_Problem requirements_
The entries that follow must be written out exactly, without any of the pictures they contain.

_Data shown_

--- START ---

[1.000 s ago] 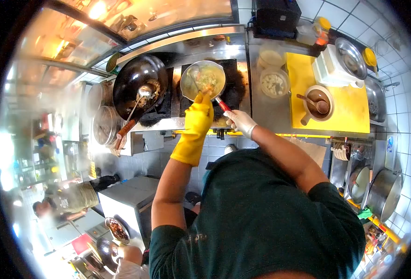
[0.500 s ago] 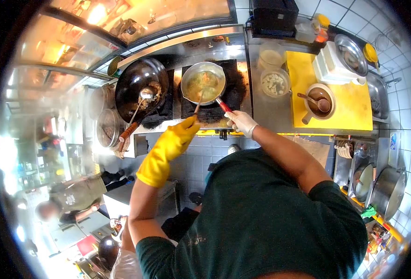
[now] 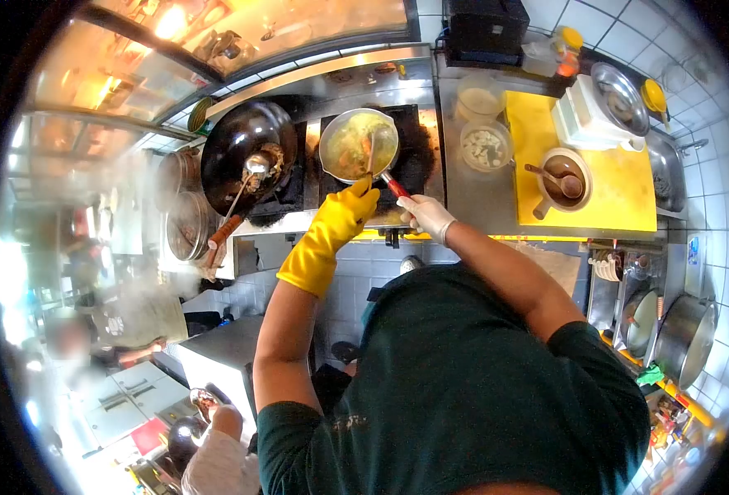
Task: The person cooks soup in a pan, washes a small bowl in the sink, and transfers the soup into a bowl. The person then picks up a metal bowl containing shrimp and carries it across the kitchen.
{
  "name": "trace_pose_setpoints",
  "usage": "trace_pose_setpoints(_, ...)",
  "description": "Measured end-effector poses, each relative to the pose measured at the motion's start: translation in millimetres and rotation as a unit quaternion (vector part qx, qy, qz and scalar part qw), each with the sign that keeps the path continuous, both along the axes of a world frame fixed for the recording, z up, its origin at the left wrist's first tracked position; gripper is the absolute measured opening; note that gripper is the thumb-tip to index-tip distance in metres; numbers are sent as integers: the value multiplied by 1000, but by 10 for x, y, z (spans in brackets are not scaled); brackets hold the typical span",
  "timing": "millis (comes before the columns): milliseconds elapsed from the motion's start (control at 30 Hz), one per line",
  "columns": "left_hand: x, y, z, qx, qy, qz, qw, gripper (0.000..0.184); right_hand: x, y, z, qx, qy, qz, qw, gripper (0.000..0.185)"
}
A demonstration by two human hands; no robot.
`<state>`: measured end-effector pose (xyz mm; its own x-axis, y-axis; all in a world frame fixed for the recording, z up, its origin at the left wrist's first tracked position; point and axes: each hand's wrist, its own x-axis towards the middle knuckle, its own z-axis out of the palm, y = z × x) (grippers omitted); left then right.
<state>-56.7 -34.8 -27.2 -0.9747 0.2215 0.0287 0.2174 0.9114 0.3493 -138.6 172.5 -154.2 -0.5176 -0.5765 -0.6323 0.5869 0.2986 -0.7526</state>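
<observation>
On the right burner sits a silver saucepan [image 3: 340, 161] with yellowish liquid and food pieces in it. My left hand [image 3: 350, 213], in a long yellow rubber glove, is closed round the handle of a stirring utensil [image 3: 371, 157], whose lower end is in the liquid. My right hand [image 3: 427, 218], in a thin whitish glove, grips the saucepan's red handle [image 3: 395, 186]. To the left, a dark wok [image 3: 237, 144] holds a metal ladle [image 3: 257, 162] and brown food scraps.
Clear round containers [image 3: 190, 224] stand left of the wok. Right of the stove are a tub of white pieces [image 3: 486, 147] and a yellow board [image 3: 620, 186] bearing a brown pot [image 3: 580, 198] with a ladle. Two other people are at the lower left.
My left hand moved down-left with the utensil, then back up-right towards the saucepan. My right hand stayed on the red handle. The people at the lower left shifted.
</observation>
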Motion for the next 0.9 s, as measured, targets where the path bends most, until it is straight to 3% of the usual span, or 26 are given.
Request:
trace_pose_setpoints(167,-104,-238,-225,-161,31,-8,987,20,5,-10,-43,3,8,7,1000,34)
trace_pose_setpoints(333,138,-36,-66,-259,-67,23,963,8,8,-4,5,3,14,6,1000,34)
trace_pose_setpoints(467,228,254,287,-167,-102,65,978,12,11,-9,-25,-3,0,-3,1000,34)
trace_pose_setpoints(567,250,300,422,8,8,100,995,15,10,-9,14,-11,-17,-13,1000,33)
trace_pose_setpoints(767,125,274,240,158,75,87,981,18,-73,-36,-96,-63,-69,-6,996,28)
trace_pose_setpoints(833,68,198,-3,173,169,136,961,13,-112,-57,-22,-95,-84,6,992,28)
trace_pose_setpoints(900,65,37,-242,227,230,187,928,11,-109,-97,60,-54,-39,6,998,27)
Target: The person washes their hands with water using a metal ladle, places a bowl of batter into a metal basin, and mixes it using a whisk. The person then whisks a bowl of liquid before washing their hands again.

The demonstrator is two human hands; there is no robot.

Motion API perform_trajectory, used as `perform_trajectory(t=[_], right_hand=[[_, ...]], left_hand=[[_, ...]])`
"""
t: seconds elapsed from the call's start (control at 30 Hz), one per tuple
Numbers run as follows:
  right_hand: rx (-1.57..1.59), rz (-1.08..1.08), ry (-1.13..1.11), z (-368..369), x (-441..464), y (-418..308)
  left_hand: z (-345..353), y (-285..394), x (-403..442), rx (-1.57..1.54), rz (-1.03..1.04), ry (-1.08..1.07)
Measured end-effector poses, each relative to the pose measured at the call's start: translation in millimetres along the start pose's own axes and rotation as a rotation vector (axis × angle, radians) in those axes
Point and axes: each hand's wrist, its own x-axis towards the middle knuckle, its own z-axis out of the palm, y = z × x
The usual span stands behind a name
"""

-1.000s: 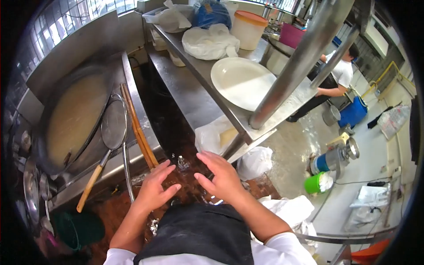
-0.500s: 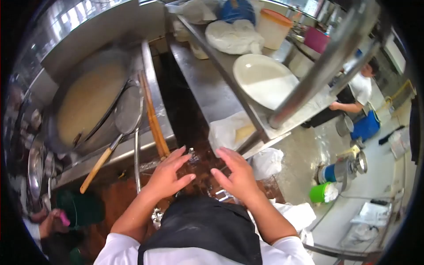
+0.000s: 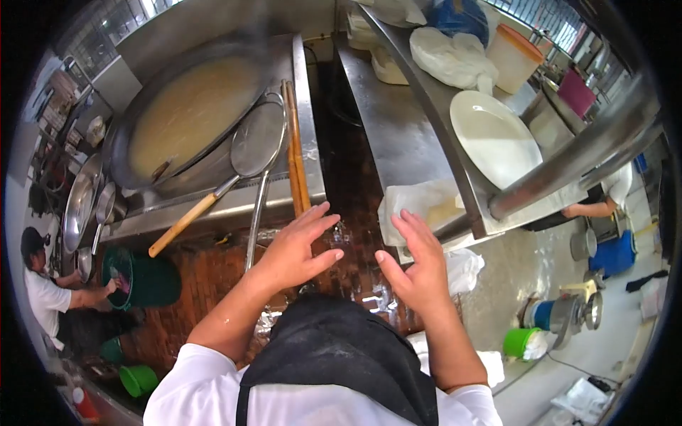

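My left hand and my right hand are raised in front of my black apron, fingers apart and palms facing each other, with nothing in either. Left of them, a large wok of cloudy liquid sits in the steel stove top. A round strainer with a wooden handle rests on its edge, beside a long metal-handled utensil and two wooden sticks. Nearest my right hand is a white plastic bag on the lower shelf, holding something yellowish.
A steel shelf at right bears a white oval plate, a white bag and an orange-lidded tub. The brick-red floor looks wet. At left, a person reaches into a dark green bin; another person stands behind the shelf.
The view has swung left, so the stove and shelf appear further right and the person at left now shows more fully. Both my hands stay raised, fingers apart.
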Motion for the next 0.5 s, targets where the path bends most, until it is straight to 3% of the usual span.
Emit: perform_trajectory(t=[0.27, 0.5], right_hand=[[0.12, 0.03, -0.032, 14.7, -4.0, 0.6], [0.197, 0.099, -0.12, 23.4, -16.4, -2.1]], left_hand=[[8.6, -13.2, -18.4, -0.014, -0.065, -0.043], [15.1, -11.3, -22.5, -0.043, 0.023, -0.047]])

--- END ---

_Answer to this exercise_
[1.000 s ago] 
[0.500 s ago] 
[now] 
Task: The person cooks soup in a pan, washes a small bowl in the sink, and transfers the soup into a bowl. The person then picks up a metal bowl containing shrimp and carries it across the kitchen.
{
  "name": "trace_pose_setpoints",
  "usage": "trace_pose_setpoints(_, ...)",
  "description": "Measured end-effector poses, each relative to the pose measured at the motion's start: translation in millimetres and rotation as a unit quaternion (vector part qx, qy, qz and scalar part qw), each with the sign that keeps the path continuous, both along the axes of a world frame fixed for the recording, z up, its origin at the left wrist's first tracked position; gripper is the absolute measured opening; note that gripper is the thumb-tip to index-tip distance in metres; numbers are sent as integers: the value multiplied by 1000, but by 10 for x, y, z (spans in brackets are not scaled); brackets hold the typical span",
  "timing": "millis (comes before the columns): milliseconds elapsed from the motion's start (control at 30 Hz), one per line",
  "columns": "left_hand: x, y, z, qx, qy, qz, qw, gripper (0.000..0.184); right_hand: x, y, z, qx, qy, qz, qw, gripper (0.000..0.185)"
}
A demonstration by two human hands; no robot.
`<state>`: measured end-effector pose (xyz mm; its own x-axis, y-axis; all in a world frame fixed for the recording, z up, its origin at the left wrist's first tracked position; point and axes: each hand's wrist, its own x-axis towards the middle knuckle, its own z-axis out of the palm, y = z × x) (grippers omitted); left then right.
<state>-56.7 -34.8 -27.2 -0.9747 0.2215 0.0287 0.2174 0.9114 0.3493 -138.6 172.5 -154.2 -0.5176 -0.5765 -0.6323 0.5869 0.2986 -0.7526</state>
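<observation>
On the right burner sits a silver saucepan [image 3: 340, 161] with yellowish liquid and food pieces in it. My left hand [image 3: 350, 213], in a long yellow rubber glove, is closed round the handle of a stirring utensil [image 3: 371, 157], whose lower end is in the liquid. My right hand [image 3: 427, 218], in a thin whitish glove, grips the saucepan's red handle [image 3: 395, 186]. To the left, a dark wok [image 3: 237, 144] holds a metal ladle [image 3: 257, 162] and brown food scraps.
Clear round containers [image 3: 190, 224] stand left of the wok. Right of the stove are a tub of white pieces [image 3: 486, 147] and a yellow board [image 3: 620, 186] bearing a brown pot [image 3: 580, 198] with a ladle. Two other people are at the lower left.
My left hand moved down-left with the utensil, then back up-right towards the saucepan. My right hand stayed on the red handle. The people at the lower left shifted.
</observation>
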Motion for the next 0.9 s, as measured, targets where the path bends most, until it is straight to 3% of the usual span, or 26 are given.
Request:
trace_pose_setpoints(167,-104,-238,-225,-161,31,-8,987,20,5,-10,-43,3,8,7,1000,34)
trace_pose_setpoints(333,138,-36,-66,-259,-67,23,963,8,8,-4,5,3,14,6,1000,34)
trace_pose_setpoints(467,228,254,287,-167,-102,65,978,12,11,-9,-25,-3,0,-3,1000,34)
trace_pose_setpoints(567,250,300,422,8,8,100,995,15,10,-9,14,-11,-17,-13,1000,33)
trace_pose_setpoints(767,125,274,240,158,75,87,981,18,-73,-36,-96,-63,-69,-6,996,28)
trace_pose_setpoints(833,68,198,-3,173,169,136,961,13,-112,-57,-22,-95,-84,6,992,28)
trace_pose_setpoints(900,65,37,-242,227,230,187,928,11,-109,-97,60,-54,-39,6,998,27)
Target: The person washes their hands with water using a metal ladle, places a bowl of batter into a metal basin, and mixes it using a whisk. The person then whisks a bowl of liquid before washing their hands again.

The demonstrator is two human hands; there is no robot.

Motion API perform_trajectory, used as `perform_trajectory(t=[_], right_hand=[[_, ...]], left_hand=[[_, ...]])`
"""
t: seconds elapsed from the call's start (control at 30 Hz), one per tuple
Numbers run as follows:
  right_hand: rx (-1.57..1.59), rz (-1.08..1.08), ry (-1.13..1.11), z (-368..369), x (-441..464), y (-418..308)
  left_hand: z (-345..353), y (-285..394), x (-403..442), rx (-1.57..1.54), rz (-1.03..1.04), ry (-1.08..1.07)
Measured end-effector poses, each relative to the pose measured at the call's start: translation in millimetres along the start pose's own axes and rotation as a rotation vector (axis × angle, radians) in those axes
Point and axes: each hand's wrist, its own x-axis towards the middle knuckle, its own z-axis out of the palm, y = z × x
The usual span stands behind a name
"""

-1.000s: 
-0.500s: 
+0.000s: 

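My left hand and my right hand are raised in front of my black apron, fingers apart and palms facing each other, with nothing in either. Left of them, a large wok of cloudy liquid sits in the steel stove top. A round strainer with a wooden handle rests on its edge, beside a long metal-handled utensil and two wooden sticks. Nearest my right hand is a white plastic bag on the lower shelf, holding something yellowish.
A steel shelf at right bears a white oval plate, a white bag and an orange-lidded tub. The brick-red floor looks wet. At left, a person reaches into a dark green bin; another person stands behind the shelf.
The view has swung left, so the stove and shelf appear further right and the person at left now shows more fully. Both my hands stay raised, fingers apart.
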Motion for the next 0.5 s, targets where the path bends most, until it is straight to 3% of the usual span.
Emit: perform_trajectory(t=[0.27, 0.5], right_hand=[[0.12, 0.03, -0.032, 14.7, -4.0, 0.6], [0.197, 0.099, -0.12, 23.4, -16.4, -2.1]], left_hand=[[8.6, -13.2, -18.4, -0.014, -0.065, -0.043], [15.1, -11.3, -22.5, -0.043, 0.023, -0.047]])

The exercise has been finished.